Au Palais fédéral, le tiers de droite du Parlement a de nouveau tenté ces derniers jours de diviser ce qui va ensemble et a besoin l’un de l’autre: la démocratie et les droits humains. De même qu’en football il n’y a pas de but sans ballon, il n’existe pas de droits humains sans démocratie. Et comme il n’y a pas de vainqueur sans but, il ne peut y avoir de démocratie sans droits humains. Les buts et le vainqueur arrivent ensemble. Dans les temps modernes aussi - 1776 USA / 1789 F / 1848 CH - la démocratie et les droits humains sont nés au cours de la même période révolutionnaire.
Ainsi, la valeur égale de chaque homme et de sa voix est un droit humain et du même coup une condition pour des décisions démocratiques. De même, sans les droits humains que sont les libertés d’expression et de rassemblement, les conditions manqueraient pour prendre des décisions démocratiques. Car sans ces droits humains, appelés droits fondamentaux, les diverses options de décision ne bénéficieraient pas de chances égales. L’une est la condition de l’autre, bien que, dans une démocratie, les droits humains appartiennent à tous, et les droits démocratiques en général (le Jura, on le sait, est une des trop rares exceptions) aux seuls citoyens et citoyennes.
On peut même aller plus loin et montrer que la démocratie fait partie des droits humains. Car l’idée fondatrice des droits humains est la sauvegarde et le respect de la dignité de chaque individu. Et comme, sans participation aux questions qui touchent l’existence de l’individu, une vie digne est difficilement concevable, la démocratie appartient même au noyau des droits humains. Ainsi donc, de même que l’on ne peut pas opérer le cœur d’un homme sans mettre sans vie en danger, il est impossible de retirer les droits humains de la démocratie sans risquer de les perdre tous deux.
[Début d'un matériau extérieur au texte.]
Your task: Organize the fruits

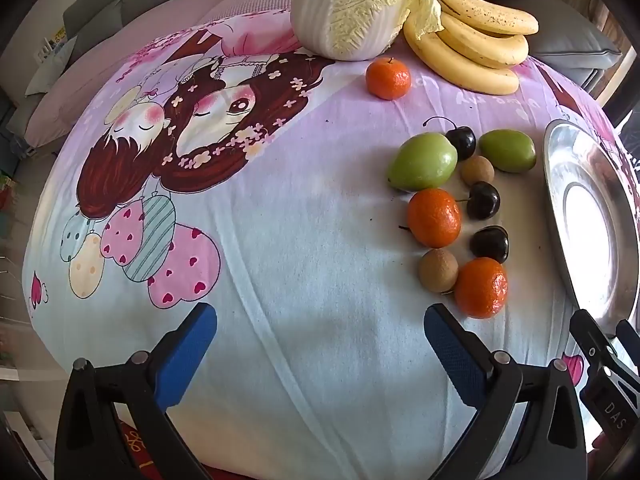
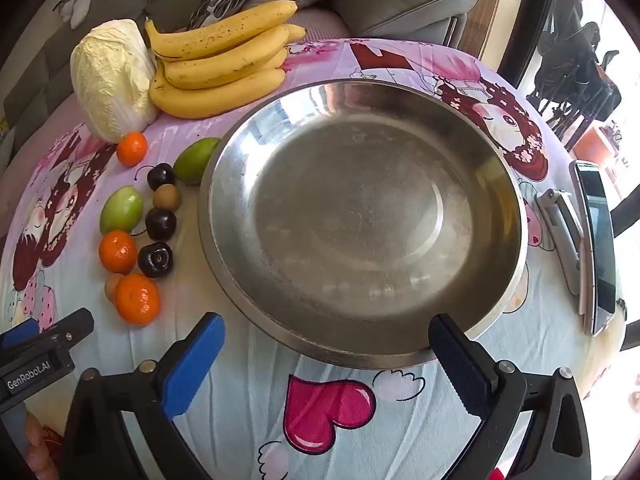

En Suisse, les droits humains ne sont pas aussi bien ancrés dans la conscience collective que l’aspiration à la démocratie. En outre, beaucoup ne voient pas la seconde comme partie de la première. On ne peut expliquer autrement la tentative illusoire des conseillers nationaux national-conservateurs de contester au nom de l’autodétermination les droits fondamentaux d’autres personnes, respectivement de les réduire. Comme si Tocqueville, voici bientôt 200 ans, n’avait pas déjà souligné qu’il ne revient pas à une majorité populaire, même autodéterminée, de prétendre rogner sur les droits fondamentaux d’une minorité. Ce serait tout aussi totalitaire que la prétention de cette majorité non seulement à légiférer, mais aussi à appliquer le droit elle-même. Dans un État de droit, ce privilège revient à l’exécutif et, en cas de conflit, à la justice. Les conservateurs nationalistes se trompent donc s’ils croient pouvoir réduire la démocratie au pouvoir de la majorité et, par-dessus, encore la laisser opérer comme instance suprême de justice.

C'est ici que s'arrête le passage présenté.